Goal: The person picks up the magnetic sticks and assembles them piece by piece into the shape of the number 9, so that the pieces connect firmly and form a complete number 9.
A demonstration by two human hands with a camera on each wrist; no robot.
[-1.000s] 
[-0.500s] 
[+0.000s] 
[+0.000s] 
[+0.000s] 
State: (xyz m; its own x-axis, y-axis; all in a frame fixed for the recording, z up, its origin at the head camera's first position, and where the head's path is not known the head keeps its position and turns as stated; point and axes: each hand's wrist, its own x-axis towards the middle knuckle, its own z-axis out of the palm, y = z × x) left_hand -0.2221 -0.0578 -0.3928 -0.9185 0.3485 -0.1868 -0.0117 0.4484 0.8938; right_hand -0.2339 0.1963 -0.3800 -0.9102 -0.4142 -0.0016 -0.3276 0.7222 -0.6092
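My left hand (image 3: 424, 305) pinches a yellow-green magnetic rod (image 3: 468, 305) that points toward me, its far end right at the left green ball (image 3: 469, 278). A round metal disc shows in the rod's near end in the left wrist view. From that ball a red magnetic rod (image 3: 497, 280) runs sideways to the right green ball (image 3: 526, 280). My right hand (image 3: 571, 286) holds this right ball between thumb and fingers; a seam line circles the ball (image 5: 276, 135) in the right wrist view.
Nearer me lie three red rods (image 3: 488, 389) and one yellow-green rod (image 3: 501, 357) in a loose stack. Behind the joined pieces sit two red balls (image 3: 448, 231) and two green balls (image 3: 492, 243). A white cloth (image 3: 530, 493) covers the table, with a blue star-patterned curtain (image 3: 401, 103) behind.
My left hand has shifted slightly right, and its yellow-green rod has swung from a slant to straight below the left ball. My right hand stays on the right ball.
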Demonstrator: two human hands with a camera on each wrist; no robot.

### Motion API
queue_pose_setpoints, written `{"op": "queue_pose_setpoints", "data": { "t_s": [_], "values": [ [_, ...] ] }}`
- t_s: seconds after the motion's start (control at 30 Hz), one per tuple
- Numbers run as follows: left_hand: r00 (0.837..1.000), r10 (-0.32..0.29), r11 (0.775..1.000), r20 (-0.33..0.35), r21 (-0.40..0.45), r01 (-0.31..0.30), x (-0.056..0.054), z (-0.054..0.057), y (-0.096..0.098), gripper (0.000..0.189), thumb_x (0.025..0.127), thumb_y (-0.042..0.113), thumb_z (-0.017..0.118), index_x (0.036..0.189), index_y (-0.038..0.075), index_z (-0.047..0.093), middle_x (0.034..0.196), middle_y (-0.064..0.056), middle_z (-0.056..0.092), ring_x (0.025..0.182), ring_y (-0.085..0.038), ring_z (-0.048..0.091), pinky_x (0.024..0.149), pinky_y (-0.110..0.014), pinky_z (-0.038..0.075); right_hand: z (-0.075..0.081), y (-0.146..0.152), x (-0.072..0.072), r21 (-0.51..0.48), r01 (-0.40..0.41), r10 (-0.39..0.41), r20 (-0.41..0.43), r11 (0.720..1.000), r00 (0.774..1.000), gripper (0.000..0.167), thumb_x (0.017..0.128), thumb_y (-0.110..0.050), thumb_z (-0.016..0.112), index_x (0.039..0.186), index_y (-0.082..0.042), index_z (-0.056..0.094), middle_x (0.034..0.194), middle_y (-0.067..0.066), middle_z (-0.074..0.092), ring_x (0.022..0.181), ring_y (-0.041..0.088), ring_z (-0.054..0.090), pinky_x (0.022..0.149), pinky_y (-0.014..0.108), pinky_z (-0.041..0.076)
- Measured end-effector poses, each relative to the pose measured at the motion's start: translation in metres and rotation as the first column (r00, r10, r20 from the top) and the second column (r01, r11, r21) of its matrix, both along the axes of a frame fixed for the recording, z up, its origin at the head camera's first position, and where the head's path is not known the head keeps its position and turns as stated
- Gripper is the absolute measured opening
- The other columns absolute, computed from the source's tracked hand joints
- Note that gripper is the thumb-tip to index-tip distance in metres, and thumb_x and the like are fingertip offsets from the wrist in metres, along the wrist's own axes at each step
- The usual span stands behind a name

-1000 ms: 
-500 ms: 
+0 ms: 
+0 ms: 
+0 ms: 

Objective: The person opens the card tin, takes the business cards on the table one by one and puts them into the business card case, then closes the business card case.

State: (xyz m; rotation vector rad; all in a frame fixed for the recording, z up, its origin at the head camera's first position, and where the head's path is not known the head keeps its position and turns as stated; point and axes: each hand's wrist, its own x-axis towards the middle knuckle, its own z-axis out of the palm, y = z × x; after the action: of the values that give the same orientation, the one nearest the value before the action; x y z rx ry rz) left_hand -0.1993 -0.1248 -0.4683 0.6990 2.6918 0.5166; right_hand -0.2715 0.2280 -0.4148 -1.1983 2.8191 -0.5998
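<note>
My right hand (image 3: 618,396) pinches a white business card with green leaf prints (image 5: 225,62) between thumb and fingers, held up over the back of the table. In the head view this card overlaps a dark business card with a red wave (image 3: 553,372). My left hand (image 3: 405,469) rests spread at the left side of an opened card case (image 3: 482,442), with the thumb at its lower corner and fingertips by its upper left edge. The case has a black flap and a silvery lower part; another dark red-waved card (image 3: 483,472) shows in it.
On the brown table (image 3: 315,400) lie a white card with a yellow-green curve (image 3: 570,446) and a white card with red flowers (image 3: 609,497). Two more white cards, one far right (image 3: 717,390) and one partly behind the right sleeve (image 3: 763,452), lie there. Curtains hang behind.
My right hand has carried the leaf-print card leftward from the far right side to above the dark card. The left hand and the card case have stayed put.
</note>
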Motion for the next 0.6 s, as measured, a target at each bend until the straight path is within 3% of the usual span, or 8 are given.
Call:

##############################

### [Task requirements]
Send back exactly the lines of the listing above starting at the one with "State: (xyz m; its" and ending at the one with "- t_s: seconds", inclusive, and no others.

### [Exercise response]
State: (xyz m; its own x-axis, y-axis; all in a frame fixed for the recording, z up, its origin at the head camera's first position, and where the head's path is not known the head keeps its position and turns as stated; point and axes: each hand's wrist, its own x-axis towards the middle knuckle, its own z-axis out of the palm, y = z × x) left_hand -0.2221 -0.0578 -0.3928 -0.9185 0.3485 -0.1868 -0.0117 0.4484 0.8938; right_hand -0.2339 0.1963 -0.3800 -0.9102 -0.4142 -0.0016 -0.3276 0.7222 -0.6092
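My left hand (image 3: 424, 305) pinches a yellow-green magnetic rod (image 3: 468, 305) that points toward me, its far end right at the left green ball (image 3: 469, 278). A round metal disc shows in the rod's near end in the left wrist view. From that ball a red magnetic rod (image 3: 497, 280) runs sideways to the right green ball (image 3: 526, 280). My right hand (image 3: 571, 286) holds this right ball between thumb and fingers; a seam line circles the ball (image 5: 276, 135) in the right wrist view.
Nearer me lie three red rods (image 3: 488, 389) and one yellow-green rod (image 3: 501, 357) in a loose stack. Behind the joined pieces sit two red balls (image 3: 448, 231) and two green balls (image 3: 492, 243). A white cloth (image 3: 530, 493) covers the table, with a blue star-patterned curtain (image 3: 401, 103) behind.
My left hand has shifted slightly right, and its yellow-green rod has swung from a slant to straight below the left ball. My right hand stays on the right ball.
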Demonstrator: two human hands with a camera on each wrist; no robot.

### Motion API
queue_pose_setpoints, written `{"op": "queue_pose_setpoints", "data": { "t_s": [_], "values": [ [_, ...] ] }}`
- t_s: seconds after the motion's start (control at 30 Hz), one per tuple

This completes the output for the exercise.